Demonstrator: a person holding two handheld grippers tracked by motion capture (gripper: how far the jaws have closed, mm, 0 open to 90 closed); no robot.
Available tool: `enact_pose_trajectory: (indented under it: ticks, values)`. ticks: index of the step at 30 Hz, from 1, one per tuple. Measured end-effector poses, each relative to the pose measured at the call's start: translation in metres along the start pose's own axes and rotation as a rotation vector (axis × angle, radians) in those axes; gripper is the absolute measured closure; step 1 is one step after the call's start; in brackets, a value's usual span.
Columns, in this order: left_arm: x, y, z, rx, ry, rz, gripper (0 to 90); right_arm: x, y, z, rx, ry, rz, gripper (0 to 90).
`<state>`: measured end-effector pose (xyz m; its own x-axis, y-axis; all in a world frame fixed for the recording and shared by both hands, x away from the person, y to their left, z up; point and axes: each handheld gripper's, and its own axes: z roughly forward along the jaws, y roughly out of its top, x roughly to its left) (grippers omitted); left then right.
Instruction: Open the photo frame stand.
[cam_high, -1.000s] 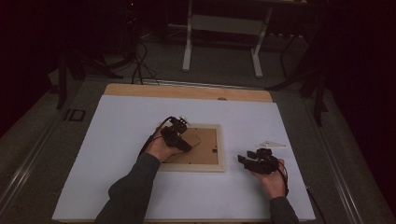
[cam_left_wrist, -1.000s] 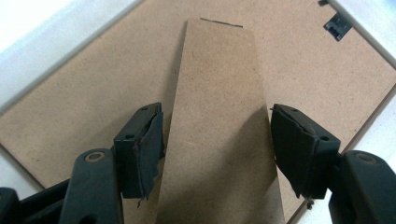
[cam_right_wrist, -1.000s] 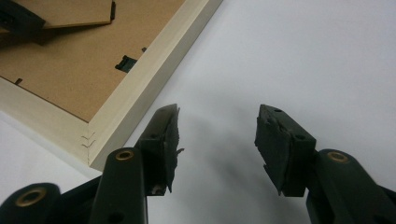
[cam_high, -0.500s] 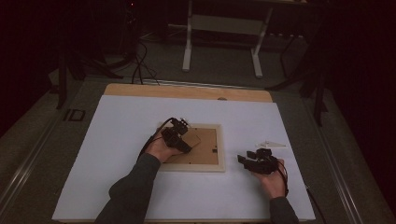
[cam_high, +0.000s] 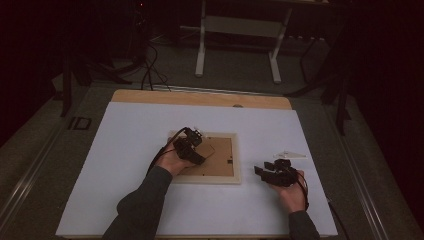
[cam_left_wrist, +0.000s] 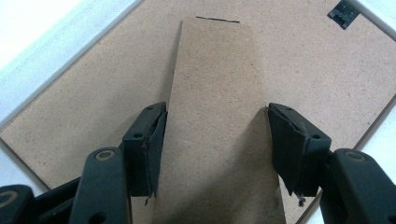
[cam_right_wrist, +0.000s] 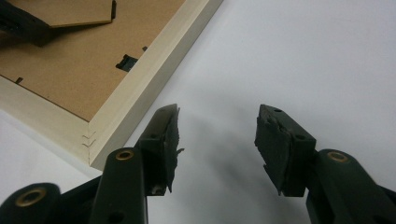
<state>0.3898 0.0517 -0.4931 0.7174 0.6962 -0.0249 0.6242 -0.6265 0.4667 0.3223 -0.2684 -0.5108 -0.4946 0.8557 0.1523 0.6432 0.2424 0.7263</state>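
Picture frame (cam_high: 220, 176) lies face down near the middle of the white table (cam_high: 125, 150), a little toward the person's side. Pale wooden border, brown fibreboard backing (cam_left_wrist: 299, 60) set inside it. Small black clips at the backing's edge (cam_left_wrist: 343, 11). A corner joint of the border is seen in the right gripper view (cam_right_wrist: 88, 137), light unpainted wood.

A long fibreboard stand (cam_left_wrist: 215, 116) is attached to the backing, same brown, narrow and straight-edged, with a dark line at its far end.

Left gripper (cam_left_wrist: 212, 144) sits over the frame's left half, its jaws on either side of the stand. Jaws have just been closing; both pads stand right at the stand's edges, and I cannot tell whether they press on it.

Right gripper (cam_right_wrist: 215, 140) rests on the bare table to the right of the frame, just beside its corner, jaws apart with nothing between them.

A small clear piece (cam_high: 289, 155) lies on the table beyond the right gripper.
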Motion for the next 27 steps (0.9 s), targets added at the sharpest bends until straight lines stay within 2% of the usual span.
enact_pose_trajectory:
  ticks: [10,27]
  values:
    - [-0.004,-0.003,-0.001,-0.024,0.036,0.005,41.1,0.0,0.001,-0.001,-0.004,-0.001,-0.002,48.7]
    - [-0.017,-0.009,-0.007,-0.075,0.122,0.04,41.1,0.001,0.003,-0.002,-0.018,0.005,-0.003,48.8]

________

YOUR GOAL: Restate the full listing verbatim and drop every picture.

YOUR SOLUTION:
Demonstrator: a person holding two handheld grippers tracked by motion capture (gripper: how far the jaws have closed, mm, 0 open to 90 closed); no robot.
Available tool: `enact_pose_trajectory: (indented under it: ticks, values)`. ticks: index of the step at 30 Hz, from 1, one per tuple. Measured end-effector poses, each relative to the pose measured at the call's start: translation in metres along the start pose's own axes and rotation as a rotation vector (axis × angle, radians) in those axes; gripper is the absolute measured closure; step 1 is one step after the call's start; in brackets, a value's usual span.
Columns, in this order: left_arm: x, y, z, rx, ry, rz, gripper (0 to 90); right_arm: x, y, z, rx, ry, rz, gripper (0 to 90).
`<state>`: measured end-effector pose (xyz m; its own x-axis, y-axis; all in a world frame fixed for the recording and shared by both hands, x away from the person, y to their left, z up; point and axes: each handheld gripper's, and its own axes: z roughly forward along the jaws, y roughly out of its top, x roughly to its left) (grippers omitted); left then right.
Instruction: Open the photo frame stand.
[cam_high, -1.000s] 
[cam_left_wrist, -1.000s] 
[cam_right_wrist, -1.000s] 
[cam_high, -0.500s] 
[cam_high, +0.000s] 
[cam_left_wrist, +0.000s] 
[cam_right_wrist, +0.000s] 
<state>0.3898 0.0517 -0.4931 0.7174 0.6962 -0.0249 0.6242 -0.6265 0.4667 0.3223 -0.2684 -0.5108 -0.4946 0.8557 0.1523 0.6432 0.2424 0.7263</state>
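Picture frame (cam_high: 220, 176) lies face down near the middle of the white table (cam_high: 125, 150), a little toward the person's side. Pale wooden border, brown fibreboard backing (cam_left_wrist: 299, 60) set inside it. Small black clips at the backing's edge (cam_left_wrist: 343, 11). A corner joint of the border is seen in the right gripper view (cam_right_wrist: 88, 137), light unpainted wood.

A long fibreboard stand (cam_left_wrist: 215, 116) is attached to the backing, same brown, narrow and straight-edged, with a dark line at its far end.

Left gripper (cam_left_wrist: 212, 144) sits over the frame's left half, its jaws on either side of the stand. Jaws have just been closing; both pads stand right at the stand's edges, and I cannot tell whether they press on it.

Right gripper (cam_right_wrist: 215, 140) rests on the bare table to the right of the frame, just beside its corner, jaws apart with nothing between them.

A small clear piece (cam_high: 289, 155) lies on the table beyond the right gripper.
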Motion for the next 27 steps (0.9 s), targets added at the sharpest bends until straight lines stay within 2% of the usual span.
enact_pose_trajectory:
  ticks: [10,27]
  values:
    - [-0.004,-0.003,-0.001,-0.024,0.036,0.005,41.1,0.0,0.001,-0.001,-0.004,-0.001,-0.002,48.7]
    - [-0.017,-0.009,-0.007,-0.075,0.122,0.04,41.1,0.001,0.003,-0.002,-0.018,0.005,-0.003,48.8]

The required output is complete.